The number of children used by Boko Haram to stage suicide bombings has risen more than 10-fold in one of the most “horrific” aspects of the Islamist insurgency, the United Nations said on Tuesday.
Experts said the group, which has been weakened by a multinational military offensive, is now trying to spread terror by using children for attacks in crowded markets, mosques and even camps for people fleeing Boko Haram violence.
This has had disastrous consequences for children, especially girls, who had survived captivity and sexual violence by Boko Haram, said a report by UN children’s agency UNICEF.
“The number of children involved in ‘suicide’ attacks in Nigeria, Cameroon, Chad and Niger has risen sharply over the past year, from four in 2014 to 44 in 2015,” UNICEF said.
More than 75 percent of the children involved in such attacks are girls, it added.
“Let us be clear: these children are victims, not perpetrators,” said Manuel Fontaine, UNICEF regional director for west and central Africa.
“Deceiving children and forcing them to carry out deadly acts has been one of the most horrific aspects of the violence in Nigeria and in neighbouring countries,” he said.
The report was released two years after Boko Haram kidnapped 276 teenagers in the dead of night from Chibok in Borno State.

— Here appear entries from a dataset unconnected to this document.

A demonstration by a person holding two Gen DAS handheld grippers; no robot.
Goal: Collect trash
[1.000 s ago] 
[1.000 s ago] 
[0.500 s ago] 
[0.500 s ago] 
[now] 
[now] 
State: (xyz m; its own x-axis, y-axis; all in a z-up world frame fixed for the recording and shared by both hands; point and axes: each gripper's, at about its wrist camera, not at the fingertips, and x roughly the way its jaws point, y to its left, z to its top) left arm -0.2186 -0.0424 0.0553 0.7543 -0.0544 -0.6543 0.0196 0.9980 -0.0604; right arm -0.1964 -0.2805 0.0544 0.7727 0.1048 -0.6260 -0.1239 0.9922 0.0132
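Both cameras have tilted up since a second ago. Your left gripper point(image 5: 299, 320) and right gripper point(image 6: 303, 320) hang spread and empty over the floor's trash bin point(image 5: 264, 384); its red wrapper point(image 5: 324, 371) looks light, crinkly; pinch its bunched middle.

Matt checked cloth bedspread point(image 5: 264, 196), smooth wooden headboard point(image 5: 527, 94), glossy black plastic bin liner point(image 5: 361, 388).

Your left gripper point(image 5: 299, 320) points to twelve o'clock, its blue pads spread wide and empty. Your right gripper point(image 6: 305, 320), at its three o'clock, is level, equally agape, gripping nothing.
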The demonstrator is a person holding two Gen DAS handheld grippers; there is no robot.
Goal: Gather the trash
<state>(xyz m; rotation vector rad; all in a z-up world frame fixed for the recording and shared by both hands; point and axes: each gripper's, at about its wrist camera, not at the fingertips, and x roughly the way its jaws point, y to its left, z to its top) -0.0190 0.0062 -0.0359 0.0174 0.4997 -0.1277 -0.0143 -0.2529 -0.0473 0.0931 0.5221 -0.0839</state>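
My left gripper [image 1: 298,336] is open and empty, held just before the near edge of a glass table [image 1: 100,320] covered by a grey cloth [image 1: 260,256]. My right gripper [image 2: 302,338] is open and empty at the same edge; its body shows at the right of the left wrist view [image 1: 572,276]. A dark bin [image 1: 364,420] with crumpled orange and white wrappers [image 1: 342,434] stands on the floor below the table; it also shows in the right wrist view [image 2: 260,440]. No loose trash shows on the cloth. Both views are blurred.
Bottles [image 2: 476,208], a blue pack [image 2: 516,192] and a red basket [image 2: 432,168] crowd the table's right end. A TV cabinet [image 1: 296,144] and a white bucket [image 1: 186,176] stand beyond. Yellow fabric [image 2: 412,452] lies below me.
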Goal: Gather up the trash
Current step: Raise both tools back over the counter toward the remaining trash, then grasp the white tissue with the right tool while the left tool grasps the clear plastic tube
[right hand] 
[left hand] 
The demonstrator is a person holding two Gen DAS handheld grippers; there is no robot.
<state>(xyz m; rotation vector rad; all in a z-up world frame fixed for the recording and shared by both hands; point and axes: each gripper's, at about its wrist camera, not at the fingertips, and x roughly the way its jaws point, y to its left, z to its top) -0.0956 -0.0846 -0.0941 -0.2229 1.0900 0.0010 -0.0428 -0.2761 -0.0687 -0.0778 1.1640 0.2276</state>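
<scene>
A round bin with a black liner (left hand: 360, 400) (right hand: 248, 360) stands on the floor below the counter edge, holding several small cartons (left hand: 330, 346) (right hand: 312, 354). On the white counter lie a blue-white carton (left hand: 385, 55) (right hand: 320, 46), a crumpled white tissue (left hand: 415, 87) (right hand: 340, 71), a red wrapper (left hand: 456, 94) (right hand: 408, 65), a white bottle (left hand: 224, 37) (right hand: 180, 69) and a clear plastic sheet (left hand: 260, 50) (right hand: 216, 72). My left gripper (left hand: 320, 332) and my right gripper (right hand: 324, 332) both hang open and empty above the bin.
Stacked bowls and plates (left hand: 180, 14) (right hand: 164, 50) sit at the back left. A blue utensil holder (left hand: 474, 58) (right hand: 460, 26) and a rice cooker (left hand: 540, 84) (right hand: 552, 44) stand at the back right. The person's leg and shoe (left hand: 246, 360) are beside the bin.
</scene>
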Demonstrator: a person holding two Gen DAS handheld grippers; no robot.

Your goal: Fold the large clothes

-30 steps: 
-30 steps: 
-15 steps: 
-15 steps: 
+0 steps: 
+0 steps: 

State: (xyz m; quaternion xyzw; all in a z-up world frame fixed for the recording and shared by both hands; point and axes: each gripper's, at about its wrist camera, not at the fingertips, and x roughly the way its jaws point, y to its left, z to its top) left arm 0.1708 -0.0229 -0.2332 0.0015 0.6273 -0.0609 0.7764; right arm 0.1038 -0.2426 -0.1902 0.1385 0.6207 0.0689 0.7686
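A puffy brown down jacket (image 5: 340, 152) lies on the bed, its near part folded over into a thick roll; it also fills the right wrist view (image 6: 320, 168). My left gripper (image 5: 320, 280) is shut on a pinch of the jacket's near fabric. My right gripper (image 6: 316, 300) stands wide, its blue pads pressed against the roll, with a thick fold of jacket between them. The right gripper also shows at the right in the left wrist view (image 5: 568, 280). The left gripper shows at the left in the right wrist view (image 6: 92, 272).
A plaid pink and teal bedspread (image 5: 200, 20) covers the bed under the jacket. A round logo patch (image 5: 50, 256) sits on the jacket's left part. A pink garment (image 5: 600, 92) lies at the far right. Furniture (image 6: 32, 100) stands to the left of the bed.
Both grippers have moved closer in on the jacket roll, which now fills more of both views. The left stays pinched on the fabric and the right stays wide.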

A total of 219 students are still missing.
The report, entitled “Beyond Chibok”, said alarming trends have surfaced after Boko Haram started attacking countries neighbouring Nigeria.
“Between January 2014 and February 2016, Cameroon recorded the highest number of suicide attacks involving children (21), followed by Nigeria (17) and Chad (two),” it said.
During the same period, nearly one in five suicide bombers was a child and three quarters of them were girls.
Last year, children were used in one out of every two attacks in Cameroon, one out of eight in Chad, and one out of seven in Nigeria.
UNICEF said the number of Boko Haram suicide bombings had increased from 32 in 2014 to 151 last year.
“The calculated use of children, who may have been coerced into carrying bombs, has created an atmosphere of fear and suspicion that has devastating consequences” for them, it said.
“As ‘suicide’ attacks involving children become commonplace, some communities are starting to see children as threats to their safety,” said Fontaine.
“This suspicion towards children can have destructive consequences; how can a community rebuild itself when it is casting out its own sisters, daughters and mothers?” he said.
An estimated 20,000 people have been killed since Boko Haram launched its campaign of violence in 2009 to carve out a hardline Islamic state in northeast Nigeria.
More than 2.6 million people have fled their homes since, but some of the internally displaced have recently begun returning after the Nigerian military captured swathes of territory back from the insurgents.
But UNICEF underscored that the repercussions were devastating for children caught up in the conflict.
It said nearly 1.3 million children have been displaced, about 1,800 schools are closed -– either damaged, looted, burned down or used as shelter by displaced people and more than 5,000 children reported either as unaccompanied or separated from their parents.